O comportamento das pessoas é consequencia direta das reações que o


inconsciente delas provoca no momento em que é despertado por medo, excitação,
ansiedade, etc. E aquela é a conversa que serve de pá para aumentar a cova em que o
dono do animal está quase se deitando.

Sabendo disso, seria muito mais simples para o veterinário (anestesista ou


cirurgião) se ele simplesmente focasse sua conversa em coisas positivas. Lentamente, o
pensamento compulsivo de morte e de fracasso desvia sua direção para a grande
possibilidade de sucesso que cerca a anestesia moderna. Todos nós sabemos disso, mas
temos medo de falar.

Explicar anestesia não é como casamento em que é mais sensato criar poucas
expectativas para que a mulher não se entusiasme demais e o tombo depois seja muito
grande... (ok! Desculpem amigas. Piadinha infame e sem graça!).

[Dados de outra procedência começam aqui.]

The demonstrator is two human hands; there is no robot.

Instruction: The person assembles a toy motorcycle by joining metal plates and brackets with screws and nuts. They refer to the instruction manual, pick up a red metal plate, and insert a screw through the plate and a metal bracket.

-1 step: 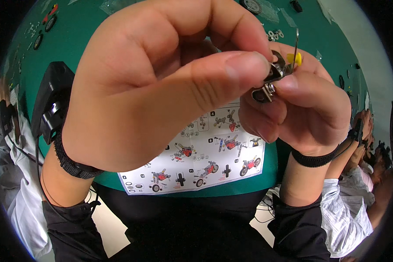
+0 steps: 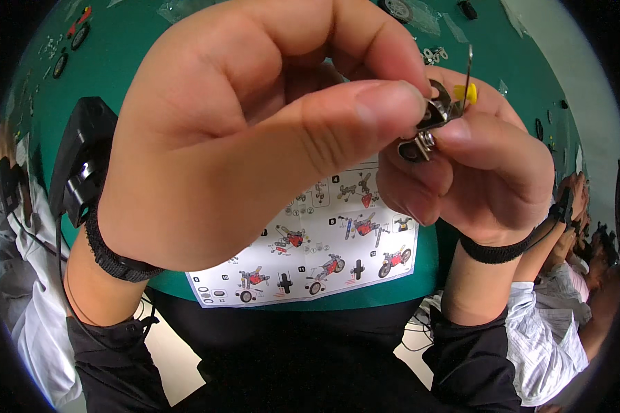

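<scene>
Close to the camera, my left hand (image 2: pixel 255 131) pinches the left side of a small metal bracket assembly (image 2: pixel 439 113) between thumb and forefinger. My right hand (image 2: pixel 482 158) grips the same piece from the right, its thumb pressed just below the metal. Dark, shiny bent plates make up the piece, with a thin strip standing upright on its right. A yellow plastic part (image 2: pixel 466 93) sits beside that strip, and a silver screw with a nut (image 2: pixel 427 141) shows at the lower end. Fingers hide part of the assembly.
Below my hands a printed instruction sheet (image 2: pixel 303 275) with motorbike drawings lies on the green table (image 2: pixel 151 48). Small wheels (image 2: pixel 80 36), washers (image 2: pixel 434 55) and clear plastic bags (image 2: pixel 424 20) lie farther off. A black device (image 2: pixel 83 151) sits at my left wrist. Other people sit on both sides.
The metal piece has tilted very slightly, its upright strip shifting a little to the right. Both hands keep the same hold.
</scene>
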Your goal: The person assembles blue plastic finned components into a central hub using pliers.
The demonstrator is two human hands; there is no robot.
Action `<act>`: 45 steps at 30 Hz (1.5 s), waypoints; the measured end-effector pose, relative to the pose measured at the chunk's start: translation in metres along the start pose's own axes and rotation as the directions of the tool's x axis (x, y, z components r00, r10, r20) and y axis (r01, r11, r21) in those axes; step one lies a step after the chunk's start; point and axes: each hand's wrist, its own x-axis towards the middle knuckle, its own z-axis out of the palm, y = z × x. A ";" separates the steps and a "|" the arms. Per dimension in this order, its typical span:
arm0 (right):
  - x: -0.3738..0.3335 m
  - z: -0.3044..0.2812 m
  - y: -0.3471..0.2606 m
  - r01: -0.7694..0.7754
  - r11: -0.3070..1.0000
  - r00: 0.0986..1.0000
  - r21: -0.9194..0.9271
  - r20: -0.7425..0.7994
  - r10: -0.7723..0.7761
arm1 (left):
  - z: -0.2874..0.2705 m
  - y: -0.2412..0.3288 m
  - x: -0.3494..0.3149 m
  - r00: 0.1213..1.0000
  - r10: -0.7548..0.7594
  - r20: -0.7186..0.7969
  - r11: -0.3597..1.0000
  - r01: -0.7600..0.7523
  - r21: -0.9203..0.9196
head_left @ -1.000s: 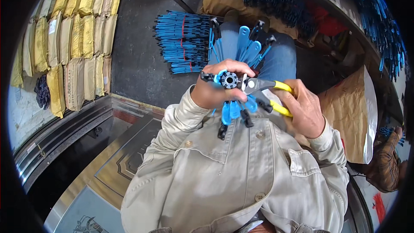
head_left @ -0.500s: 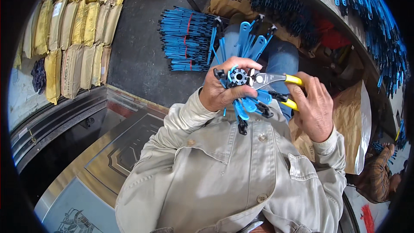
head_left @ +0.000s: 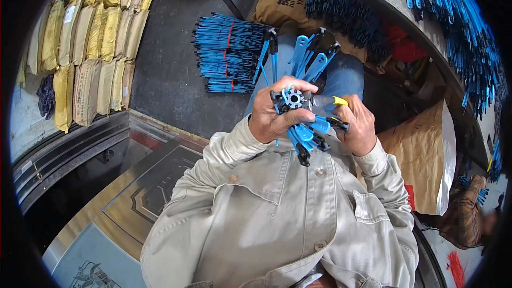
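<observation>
My left hand (head_left: 262,116) is closed round a part with a round, notched black hub (head_left: 294,98). Flat blue arms (head_left: 300,49) with black end pieces spread out from it on both sides of the hand. My right hand (head_left: 356,127) grips yellow-handled pliers (head_left: 340,101), whose metal head meets the hub's right side between my left thumb and fingers. The jaws' tips are partly hidden there. One yellow handle shows above my right fingers; the other is mostly covered.
Bundles of blue rods (head_left: 225,53) tied with red bands lie beyond my left hand. More blue rods (head_left: 450,32) hang over the curved surface at right. Stacked paper packages (head_left: 80,42) line the left side. A brown paper bag (head_left: 424,146) and another person's plaid sleeve (head_left: 469,218) are at right.
My right hand has moved left, closer to my left hand, and its fingers have closed further round the plier handles. The left hand still holds the hub.
</observation>
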 end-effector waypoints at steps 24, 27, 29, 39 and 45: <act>0.076 -0.132 -0.004 -0.389 0.904 0.533 0.180 0.844 0.061 | -0.006 -0.004 0.008 0.930 -0.182 0.318 0.944 0.256 -0.207; 0.073 -0.120 -0.008 -0.376 0.906 0.573 0.197 0.817 0.060 | -0.011 -0.001 0.004 0.936 -0.214 0.281 0.938 0.277 -0.208; 0.065 -0.108 -0.006 -0.347 0.917 0.608 0.196 0.792 0.060 | -0.017 -0.007 0.007 0.933 -0.209 0.291 0.951 0.263 -0.160; 0.089 -0.096 0.026 0.052 0.985 0.983 -0.163 0.185 -0.021 | -0.045 0.000 0.077 0.989 -0.145 0.024 0.979 0.147 -0.145; 0.157 -0.108 0.114 0.010 0.735 0.993 -0.678 -0.079 -0.086 | -0.126 0.068 0.213 0.984 -0.100 -0.150 0.994 0.092 -0.062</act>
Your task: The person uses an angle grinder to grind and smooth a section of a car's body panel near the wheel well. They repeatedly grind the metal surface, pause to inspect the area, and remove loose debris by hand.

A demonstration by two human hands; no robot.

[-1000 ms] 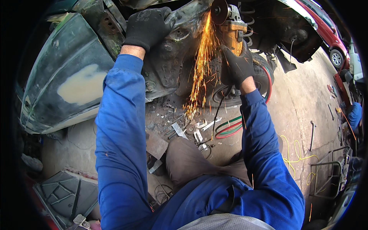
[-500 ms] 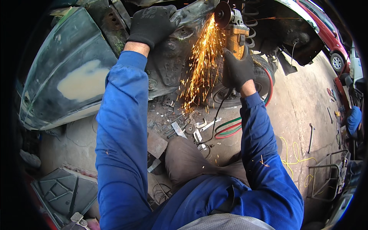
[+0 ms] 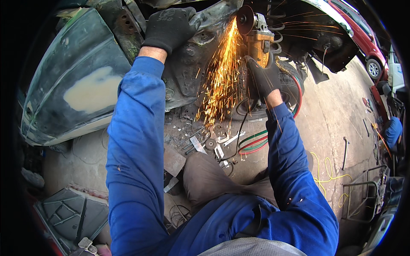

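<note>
My right hand point(image 3: 264, 77), in a black glove, is wrapped round the body of a yellow angle grinder point(image 3: 259, 45). The grinder's dark disc point(image 3: 245, 19) meets the edge of a metal body panel point(image 3: 215, 16) of a car, and a stream of orange sparks point(image 3: 223, 72) pours down from the contact. Also black-gloved, my left hand point(image 3: 168, 29) is closed on the same panel, left of the disc; most of its fingertips are hidden behind the metal. The grinder's black cord point(image 3: 241, 132) hangs below my right hand.
A coil spring point(image 3: 277, 36) and a wheel point(image 3: 287, 91) sit right of the grinder. Red and green hoses point(image 3: 256, 143) loop below it. Wrenches point(image 3: 232, 138) and scraps lie on the floor. A fender with pale filler point(image 3: 92, 89) stands left, a yellow cord point(image 3: 326, 170) right.
The grinder and my right hand have shifted slightly left and down along the panel edge. More sparks now fly off to the right. My left hand stays where it was.
</note>
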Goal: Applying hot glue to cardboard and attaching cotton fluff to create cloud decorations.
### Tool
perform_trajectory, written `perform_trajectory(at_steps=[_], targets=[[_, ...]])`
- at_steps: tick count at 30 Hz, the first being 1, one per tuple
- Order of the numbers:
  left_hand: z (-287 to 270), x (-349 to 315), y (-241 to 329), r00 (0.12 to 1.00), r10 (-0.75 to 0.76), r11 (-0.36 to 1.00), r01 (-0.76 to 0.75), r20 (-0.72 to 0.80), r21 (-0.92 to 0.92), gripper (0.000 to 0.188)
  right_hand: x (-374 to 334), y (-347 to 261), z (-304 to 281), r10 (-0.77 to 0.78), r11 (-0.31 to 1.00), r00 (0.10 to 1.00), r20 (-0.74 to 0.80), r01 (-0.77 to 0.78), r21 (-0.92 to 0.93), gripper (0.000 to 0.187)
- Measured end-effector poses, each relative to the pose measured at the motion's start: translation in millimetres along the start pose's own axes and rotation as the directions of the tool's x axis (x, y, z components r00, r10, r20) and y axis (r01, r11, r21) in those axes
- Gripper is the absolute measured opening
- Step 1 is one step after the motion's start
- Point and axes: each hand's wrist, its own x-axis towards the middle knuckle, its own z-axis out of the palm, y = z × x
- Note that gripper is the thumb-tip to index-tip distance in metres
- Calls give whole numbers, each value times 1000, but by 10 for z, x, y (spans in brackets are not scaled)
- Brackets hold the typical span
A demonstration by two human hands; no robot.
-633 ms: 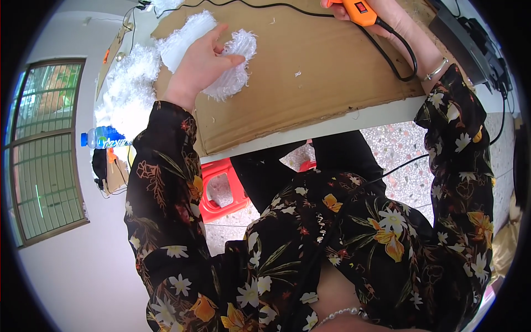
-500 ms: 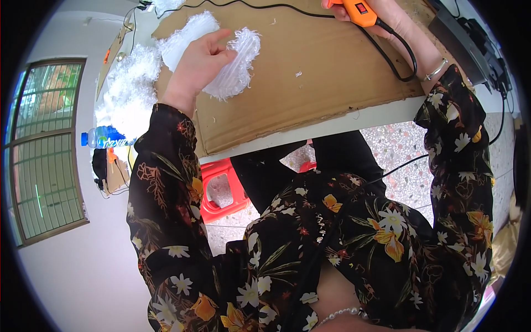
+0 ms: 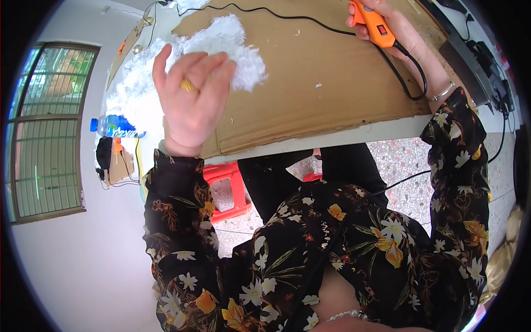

A anestesia moderna garante material de sobra para que se transmita muito mais
segurança que medo às pessoas. Ninguém quer, é claro, que se omita do proprietário que
o animal é um indivíduo e que, cada um deles, responde de forma diferente a qualquer
procedimento. Todas as possibilidades que envolvem qualquer tipo de tratamento devem
sim ser apresentadas.

Então, voltando àquela pergunta: “Doutor, ele não vai morrer, vai?”. Minha resposta
seria: “Estamos absolutamente preparados para dar ao seu companheiro conforto e
segurança necessários a este tipo de tratamento. Os exames dão ao nosso anestesista o
perfil de seu animal e nossos equipamentos nos ajudam a acompanhá-lo durante todo o
procedimento”.
Notem: em momento algum a palavra risco foi pronunciada, ainda que se tenha
falado dele nas entrelinhas. O que podemos e devemos reforçar é o que há de melhor e
mais seguro.

Ops! Sem querer, toquei em um ‘detalhe’ importante: o anestesista. Este é o


melhor argumento. Quando foi que a medicina veterinária dispunha de profissionais
especializados em anestesiologia? Gente com pós-graduação e que só atua com
anestesias.

Espero não precisar falar muito mais. Eles são o ‘mal necessário’ dos cirurgiões.
(ok! outra brincadeirinha que vai me trazer problemas)... e graças a eles, hoje estamos
tranquilos para conversar sobre outras coisas, não sobre morte.